(Saved entries)
+ + + + + + +

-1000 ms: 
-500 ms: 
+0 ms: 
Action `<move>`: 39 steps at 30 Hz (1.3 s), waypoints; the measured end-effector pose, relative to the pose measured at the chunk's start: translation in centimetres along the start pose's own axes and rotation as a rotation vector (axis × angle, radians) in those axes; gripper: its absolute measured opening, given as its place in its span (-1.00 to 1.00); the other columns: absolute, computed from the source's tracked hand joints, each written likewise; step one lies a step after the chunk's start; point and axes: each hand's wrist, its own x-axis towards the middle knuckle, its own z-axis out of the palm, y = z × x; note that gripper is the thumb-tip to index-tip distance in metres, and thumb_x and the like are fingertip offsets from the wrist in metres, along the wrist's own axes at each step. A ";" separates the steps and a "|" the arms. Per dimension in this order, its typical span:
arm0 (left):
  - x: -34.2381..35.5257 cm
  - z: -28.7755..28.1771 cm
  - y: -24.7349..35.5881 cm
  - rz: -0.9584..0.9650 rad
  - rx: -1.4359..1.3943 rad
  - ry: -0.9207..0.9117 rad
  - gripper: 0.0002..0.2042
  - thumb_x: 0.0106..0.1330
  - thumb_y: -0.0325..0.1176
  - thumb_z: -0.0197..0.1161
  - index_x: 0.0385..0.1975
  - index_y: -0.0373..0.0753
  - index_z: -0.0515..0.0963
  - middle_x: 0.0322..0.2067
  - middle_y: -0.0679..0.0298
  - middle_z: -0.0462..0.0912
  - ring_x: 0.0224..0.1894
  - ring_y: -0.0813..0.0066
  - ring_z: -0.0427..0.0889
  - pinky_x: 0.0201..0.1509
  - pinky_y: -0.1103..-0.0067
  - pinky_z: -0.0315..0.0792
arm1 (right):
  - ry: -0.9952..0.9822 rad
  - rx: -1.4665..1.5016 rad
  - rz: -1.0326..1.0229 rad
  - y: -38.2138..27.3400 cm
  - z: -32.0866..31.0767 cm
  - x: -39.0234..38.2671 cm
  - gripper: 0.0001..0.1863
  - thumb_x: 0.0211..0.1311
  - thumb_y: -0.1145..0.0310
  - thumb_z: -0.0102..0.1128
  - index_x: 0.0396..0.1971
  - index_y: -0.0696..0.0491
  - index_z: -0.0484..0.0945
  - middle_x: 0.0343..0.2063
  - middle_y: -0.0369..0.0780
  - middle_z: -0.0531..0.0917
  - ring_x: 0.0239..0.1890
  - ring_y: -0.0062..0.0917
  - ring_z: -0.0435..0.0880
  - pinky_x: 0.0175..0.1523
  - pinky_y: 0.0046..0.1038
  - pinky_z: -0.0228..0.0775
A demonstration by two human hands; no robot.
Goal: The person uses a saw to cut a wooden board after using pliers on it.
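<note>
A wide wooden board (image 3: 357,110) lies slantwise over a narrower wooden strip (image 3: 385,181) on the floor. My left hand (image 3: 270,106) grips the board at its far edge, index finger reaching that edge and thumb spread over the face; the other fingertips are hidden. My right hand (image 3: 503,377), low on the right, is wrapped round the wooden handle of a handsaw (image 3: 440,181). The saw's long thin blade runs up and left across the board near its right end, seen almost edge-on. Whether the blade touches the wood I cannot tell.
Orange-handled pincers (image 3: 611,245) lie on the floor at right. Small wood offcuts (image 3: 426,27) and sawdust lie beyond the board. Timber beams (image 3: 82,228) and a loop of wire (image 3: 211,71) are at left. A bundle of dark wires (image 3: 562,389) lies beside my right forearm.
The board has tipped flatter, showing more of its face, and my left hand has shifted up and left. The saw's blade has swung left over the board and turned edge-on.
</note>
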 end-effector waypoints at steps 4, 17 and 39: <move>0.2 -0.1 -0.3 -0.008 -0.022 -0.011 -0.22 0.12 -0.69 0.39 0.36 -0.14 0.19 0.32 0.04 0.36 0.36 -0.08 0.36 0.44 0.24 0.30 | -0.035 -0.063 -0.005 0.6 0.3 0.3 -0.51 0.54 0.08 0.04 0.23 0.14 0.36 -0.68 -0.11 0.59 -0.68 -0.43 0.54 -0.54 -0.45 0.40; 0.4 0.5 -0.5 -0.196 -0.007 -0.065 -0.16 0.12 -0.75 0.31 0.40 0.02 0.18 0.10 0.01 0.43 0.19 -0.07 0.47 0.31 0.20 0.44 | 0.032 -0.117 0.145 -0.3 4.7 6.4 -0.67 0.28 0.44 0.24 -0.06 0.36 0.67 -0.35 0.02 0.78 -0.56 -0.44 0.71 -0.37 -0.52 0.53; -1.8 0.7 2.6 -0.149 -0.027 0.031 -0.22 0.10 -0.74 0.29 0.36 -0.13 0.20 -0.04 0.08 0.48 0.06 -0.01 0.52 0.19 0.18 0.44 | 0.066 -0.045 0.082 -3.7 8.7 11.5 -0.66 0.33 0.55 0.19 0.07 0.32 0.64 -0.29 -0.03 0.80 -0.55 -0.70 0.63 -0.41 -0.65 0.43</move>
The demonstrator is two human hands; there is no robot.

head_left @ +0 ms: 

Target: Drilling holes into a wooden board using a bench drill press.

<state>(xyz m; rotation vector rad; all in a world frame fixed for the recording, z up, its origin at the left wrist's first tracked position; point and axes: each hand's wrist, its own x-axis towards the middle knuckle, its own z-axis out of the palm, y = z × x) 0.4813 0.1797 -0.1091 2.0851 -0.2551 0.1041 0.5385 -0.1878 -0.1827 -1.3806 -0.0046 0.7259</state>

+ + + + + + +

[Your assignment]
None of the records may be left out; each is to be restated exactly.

[Answer space]
-1000 ms: 
-500 ms: 
+0 ms: 
Action `<move>`: 39 steps at 30 Hz (1.3 s), waypoints; the measured end-effector pose, relative to the pose measured at the chunk's start: translation in centimetres along the start pose's own axes and rotation as a rotation vector (axis × angle, radians) in those axes; gripper: its absolute measured opening, given as its place in its span (-1.00 to 1.00); the other columns: absolute, computed from the source's tracked hand joints, each written likewise; step one lies a step after the chunk's start; point and axes: each hand's wrist, its own x-axis towards the middle knuckle, its own z-axis out of the palm, y = z × x; note that gripper is the thumb-tip to index-tip distance in metres, and thumb_x and the like are fingertip offsets from the wrist in metres, along the wrist's own axes at each step. A ";" separates the steps and a "|" the arms. Per dimension in this order, its typical span:
arm0 (left):
  - x: -34.2381..35.5257 cm
  - z: -28.7755..28.1771 cm
  - y: -24.7349..35.5881 cm
  - rz: -0.9584..0.9650 rad
  - rx: -1.4359..1.3943 rad
  - ry: -0.9207..0.9117 rad
  - gripper: 0.0002..0.2042
  - thumb_x: 0.0106..0.1330
  - thumb_y: -0.0325..0.1176
  - thumb_z: -0.0197..0.1161
  - index_x: 0.0385..0.1975
  - index_y: -0.0373..0.0753
  - index_z: -0.0515..0.0963
  - middle_x: 0.0322..0.2067
  - middle_y: -0.0679..0.0298
  - middle_z: -0.0462..0.0912
  - ring_x: 0.0224..0.1894
  - ring_y: -0.0813..0.0066
  - ring_z: -0.0427..0.0889
  - pinky_x: 0.0201..0.1509
  - pinky_y: -0.1103..-0.0067
  - pinky_z: -0.0315..0.0792
arm1 (right):
  - ry: -0.9952..0.9822 rad
  - rx: -1.4665..1.5016 rad
  - rz: -1.0326..1.0229 rad
  - y: -38.2138..27.3400 cm
  - z: -32.0866..31.0767 cm
  - x: -39.0234..38.2671 cm
  - gripper: 0.0001..0.1863
  - thumb_x: 0.0211..0.1311
  - thumb_y: -0.1145..0.0310
  - thumb_z: -0.0102..0.1128
  - index_x: 0.0396..0.1971
  - index_y: -0.0696..0.0491
  - index_z: -0.0484..0.0945
  - middle_x: 0.0343..0.2063
  - middle_y: -0.0369..0.0780
  - middle_z: -0.0531..0.0917
  - ring_x: 0.0239..0.1890
  - ring_y: -0.0062..0.0917
  - ring_z: -0.0435..0.0880
  - pinky_x: 0.0175..0.1523
  - pinky_y: 0.0046..0.1038
  - pinky_z: -0.0228..0.0775
A demonstration by two human hands; no robot.
Goal: The person uses a saw to cut a wooden board after using pliers on it.
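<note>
A wide wooden board (image 3: 357,110) lies slantwise over a narrower wooden strip (image 3: 385,181) on the floor. My left hand (image 3: 270,106) grips the board at its far edge, index finger reaching that edge and thumb spread over the face; the other fingertips are hidden. My right hand (image 3: 503,377), low on the right, is wrapped round the wooden handle of a handsaw (image 3: 440,181). The saw's long thin blade runs up and left across the board near its right end, seen almost edge-on. Whether the blade touches the wood I cannot tell.
Orange-handled pincers (image 3: 611,245) lie on the floor at right. Small wood offcuts (image 3: 426,27) and sawdust lie beyond the board. Timber beams (image 3: 82,228) and a loop of wire (image 3: 211,71) are at left. A bundle of dark wires (image 3: 562,389) lies beside my right forearm.
The board has tipped flatter, showing more of its face, and my left hand has shifted up and left. The saw's blade has swung left over the board and turned edge-on.
</note>
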 end-effector waypoints at steps 4, 17 and 39: <move>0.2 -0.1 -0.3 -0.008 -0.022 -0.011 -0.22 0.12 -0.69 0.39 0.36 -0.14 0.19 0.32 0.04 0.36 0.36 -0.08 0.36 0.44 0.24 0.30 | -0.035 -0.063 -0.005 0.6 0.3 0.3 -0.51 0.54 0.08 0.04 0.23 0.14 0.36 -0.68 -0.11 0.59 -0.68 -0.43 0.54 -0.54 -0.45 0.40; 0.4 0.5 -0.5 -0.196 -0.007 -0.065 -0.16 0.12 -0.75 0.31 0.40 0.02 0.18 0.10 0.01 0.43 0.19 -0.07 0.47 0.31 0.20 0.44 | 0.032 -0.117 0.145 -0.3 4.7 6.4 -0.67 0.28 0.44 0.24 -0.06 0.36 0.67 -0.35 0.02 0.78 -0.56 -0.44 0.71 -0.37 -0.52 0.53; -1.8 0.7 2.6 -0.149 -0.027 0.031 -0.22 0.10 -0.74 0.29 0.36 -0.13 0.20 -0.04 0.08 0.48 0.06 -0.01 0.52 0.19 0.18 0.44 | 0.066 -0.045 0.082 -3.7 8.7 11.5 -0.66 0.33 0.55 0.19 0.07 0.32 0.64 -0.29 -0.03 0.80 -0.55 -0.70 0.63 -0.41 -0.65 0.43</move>
The demonstrator is two human hands; there is no robot.

head_left @ +0 ms: 

Target: Drilling holes into a wooden board using a bench drill press.

<state>(xyz m; rotation vector rad; all in a world frame fixed for the recording, z up, its origin at the left wrist's first tracked position; point and axes: each hand's wrist, its own x-axis towards the middle knuckle, its own z-axis out of the palm, y = z × x) 0.4813 0.1797 -0.1091 2.0851 -0.2551 0.1041 0.5385 -0.1878 -0.1827 -1.3806 -0.0046 0.7259</state>

The given output is complete.